Third, it is necessary to consider the scope of the inquiry. The terms of reference must balance two conflicting concerns. If the scope of the inquiry is too narrow, then relevant survivors are excluded. The restrictive example of Canada’s TRC serves as a lesson. However, it is also possible for the inquiry’s scope to be too broad. For example, the present Australian inquiry’s remit to investigate sexual abuse in all institutional settings has meant that inquiry has risked losing focus as it attends to a variety of abusive environments ranging from boys homes to ballet schools.

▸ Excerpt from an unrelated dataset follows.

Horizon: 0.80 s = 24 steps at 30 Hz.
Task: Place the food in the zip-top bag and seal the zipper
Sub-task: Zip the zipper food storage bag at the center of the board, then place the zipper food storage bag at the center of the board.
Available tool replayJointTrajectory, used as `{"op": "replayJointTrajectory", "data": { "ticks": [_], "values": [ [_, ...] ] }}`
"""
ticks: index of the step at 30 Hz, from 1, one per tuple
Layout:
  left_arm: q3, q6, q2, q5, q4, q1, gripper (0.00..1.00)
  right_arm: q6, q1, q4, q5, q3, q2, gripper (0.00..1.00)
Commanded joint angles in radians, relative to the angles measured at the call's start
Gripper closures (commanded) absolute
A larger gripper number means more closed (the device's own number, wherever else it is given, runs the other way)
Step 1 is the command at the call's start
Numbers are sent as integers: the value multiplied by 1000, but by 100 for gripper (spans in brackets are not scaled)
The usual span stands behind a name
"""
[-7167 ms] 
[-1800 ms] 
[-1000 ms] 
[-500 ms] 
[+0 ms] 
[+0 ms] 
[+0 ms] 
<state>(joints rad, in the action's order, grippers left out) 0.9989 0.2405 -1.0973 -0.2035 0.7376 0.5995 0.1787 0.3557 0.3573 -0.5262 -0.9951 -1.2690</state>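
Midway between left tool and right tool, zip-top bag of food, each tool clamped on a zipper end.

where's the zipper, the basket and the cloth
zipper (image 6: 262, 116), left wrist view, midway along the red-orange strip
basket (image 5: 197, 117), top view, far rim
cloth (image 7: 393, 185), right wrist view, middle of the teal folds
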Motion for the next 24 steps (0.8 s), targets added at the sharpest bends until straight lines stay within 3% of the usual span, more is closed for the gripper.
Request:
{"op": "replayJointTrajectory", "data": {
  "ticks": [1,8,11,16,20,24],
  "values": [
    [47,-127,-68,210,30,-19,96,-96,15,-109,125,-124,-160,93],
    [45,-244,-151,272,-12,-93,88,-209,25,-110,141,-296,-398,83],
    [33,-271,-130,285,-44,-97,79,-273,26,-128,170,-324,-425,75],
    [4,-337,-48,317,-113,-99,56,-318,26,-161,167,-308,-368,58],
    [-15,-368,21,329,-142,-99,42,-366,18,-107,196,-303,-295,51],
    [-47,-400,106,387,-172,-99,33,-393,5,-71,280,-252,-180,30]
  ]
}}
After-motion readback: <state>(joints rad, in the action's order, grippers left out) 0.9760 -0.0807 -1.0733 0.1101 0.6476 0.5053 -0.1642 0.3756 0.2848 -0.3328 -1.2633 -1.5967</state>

Fourth, an inquiry needs a generous timeframe, guaranteed funding and excellent staff. The size of the task involved has meant that every commission to date has run over time. Further, a strong Chair is essential to manage the administration and develop the necessary rapport with both government and survivors. In nearly every overseas commission, the founding Chair and/or other Commissioners has stepped down before completing the inquiry. In Britain, Justice Lowell Goddard was the third Chair to step down before the inquiry really started. A good Chair needs to have a command of the relevant law and the confidence of both survivors and government. Retired judges are often good choices as they can combine the necessary gravitas, reputation for independence and experience with dealing with victims of crime.

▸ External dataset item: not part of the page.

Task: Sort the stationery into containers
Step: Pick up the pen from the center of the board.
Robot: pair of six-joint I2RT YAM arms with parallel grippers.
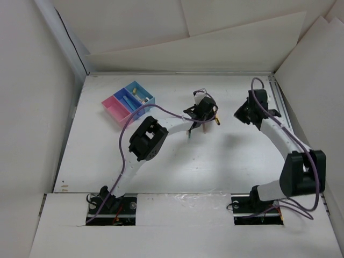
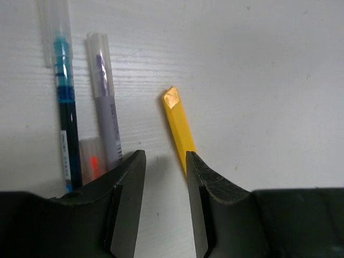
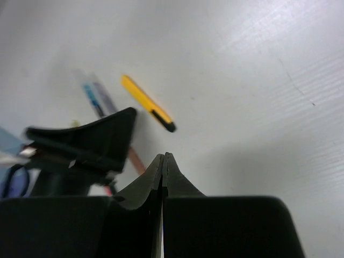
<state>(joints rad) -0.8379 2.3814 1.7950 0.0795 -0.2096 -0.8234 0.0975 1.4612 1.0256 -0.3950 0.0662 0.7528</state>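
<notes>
Top view: the left arm stretches over the middle of the table (image 1: 215, 161), elbow raised. Its left tool (image 1: 203, 115) points down at a small cluster of pens. The bins (image 1: 114, 110), pink and blue joined, sit well apart to its far left, and the blue one already holds something. The right arm is folded at the right, with the right tool (image 1: 243, 114) near the cluster but farther from it than the left.

Left wrist view: the left tool (image 2: 164, 199) is released, jaws parted with only bare table between them. The yellow pen (image 2: 179, 126) lies just ahead and slightly right, its long axis running almost straight away from the tool. Its near end slips behind the right finger's tip, outside the gap. A blue pen (image 2: 64, 107), a purple pen (image 2: 105, 107) and an orange stub (image 2: 92, 158) lie parallel to the left. To straddle the yellow pen, the tool would likely need a small shift to its right.

Right wrist view: the right tool (image 3: 164, 166) is clenched on nothing and hangs above the table. The yellow pen is ahead and to its left, beside the left tool.
</notes>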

Fifth, survivors need ‘wraparound’ support. Testifying to abuse puts survivors at a very high risk of re-traumatization. Therefore, not only do the commissioners, lawyers, and psychologists need to be trauma-informed, survivors need ongoing support. Time-limited counselling is unlikely to be sufficient.
Sixth, the inquiry must bridge two tasks that are in an inevitable tension. On one hand, the job of a public inquiry is to investigate a pattern of behaviour or events and provide the government with public report detailing their findings and making appropriate recommendations. This task is necessarily public. However, these inquiries also enable survivors to tell their story. This process of truth-telling can be searingly private. To manage the tension between these public and private demands, overseas inquiries often operate two different forums, one private and one public. In the first, private forum, a survivor can tell their story to a commissioner in confidence. This forum offers survivors a safe and non-judgmental space. At the same time, the inquiry’s legalistic public hearings aim to weigh evidence. Both processes are important as survivors need a safe space to relate their experiences and the opportunity to see those responsible, church and state officials, made publicly accountable.
In sum, the development of a public inquiry into abusive institutions is fraught with potential difficulties and tensions. Competing demands of survivors and government can close down the effective space these inquiries need to operate. Keeping that space open requires both governmental and survivor ‘buy-in’. To that end, survivor-involvement in the development of the inquiry and its operation can be key to its success. My research emphasises the benefits of survivor agency and control: the process of inquiry must not become another thing being-done-to survivors. Yet at the same time, the government must not see the inquiry as hostile, for it will then have an incentive to starve the inquiry of necessary information and funding. Finding and occupying the middle ground will be key to a successful New Zealand inquiry.
Dr. Stephen Winter is a Senior Lecturer in Politics and International Relations at the University of Auckland.